The title was reinforced at the museum in Havelock, in Rutherford’s old school, where there is a still. The book was actually written while moving around. In New Mexico we lived below Los Alamos. You could still go to the café the makers of the atom bomb had frequented. Moonshine proposes that history was directed, not in any Hegelian sense, from the first fish to get up onto the Silurian beach towards the birth of Rutherford, in Brightwater. The last section is a myth-version of three month’s travel with Sally and Ruby in south France and Spain in 1988. It was all drafted by the time we got back here except for the Madame Curie figure which took a couple of years. When she was just right, Rutherford’s heavenly spouse, the poem was finished. In science, it would be called a groove, or a vibration. At the center of the book, there are atomic ‘scintillations’ – the Logos comes and it is ‘PSSSSSSSSSSST’, white lightning ... it is a comedy. A funny thing: a year after finishing Moonshine, I discovered a long poem by Douglas Stewart on Rutherford.

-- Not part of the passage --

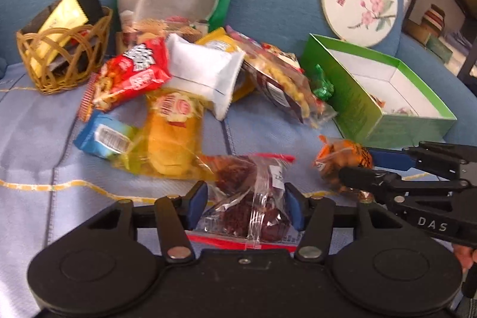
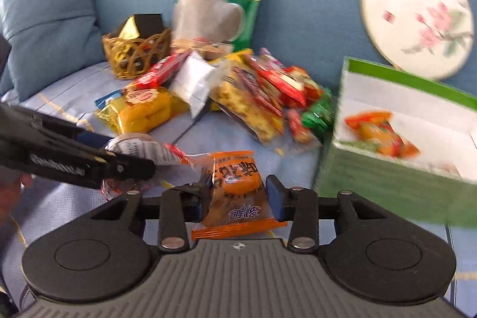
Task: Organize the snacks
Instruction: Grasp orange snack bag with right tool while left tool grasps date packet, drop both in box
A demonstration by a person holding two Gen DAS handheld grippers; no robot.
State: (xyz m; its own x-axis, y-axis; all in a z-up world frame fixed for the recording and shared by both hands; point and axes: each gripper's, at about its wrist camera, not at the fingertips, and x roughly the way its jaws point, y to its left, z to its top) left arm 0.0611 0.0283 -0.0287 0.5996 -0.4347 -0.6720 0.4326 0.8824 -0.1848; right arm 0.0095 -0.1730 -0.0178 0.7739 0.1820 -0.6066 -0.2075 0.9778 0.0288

Your experience in theatre is a driving force behind your poetry. A lot of your poems are long and script-like, utilising the skills of a professional dramatist. Do you think this performance aspect has marginalised your poetry to those who read poetry for the ‘page’ only?

When you said ‘marg-’, I thought of Edmond Jabès’ Book of Margins, he imagines Mallarmé playing chess on a board that is all white. Jabès thinks poetry comes from silence, written down by someone reading lips. For me, the poet sits under a light. Then there is a sound and slowly you realise the poet is talking to you. Theatre comes after poetry; it follows, but includes, poetry. I think: curtains part, stage lights go up, someone starts talking and you say, Okay I’ll take the trip. After all this time, I can’t think of life as anything but theatre. I am a professional dramatist! It’s crazy the line between poetry and drama is still so disputed. The most significant theatre of the last forty years has been fragmentary, poetic, and often political—the influence of Brecht. I write scripts for performance, it’s the introduction of the second speaker; a speaker with a body! You can spend weeks at a level of passionate thought trying to keep a dialogue afloat, like sending e-mail to yourself. I can’t imagine who reads poetry for the page only, reducing poetry to silence. They should ask friends around and read the best bits aloud. The distinctions you imply between modes are historical, academic. It’s the same old song … but with a different beat … since … you know what I mean?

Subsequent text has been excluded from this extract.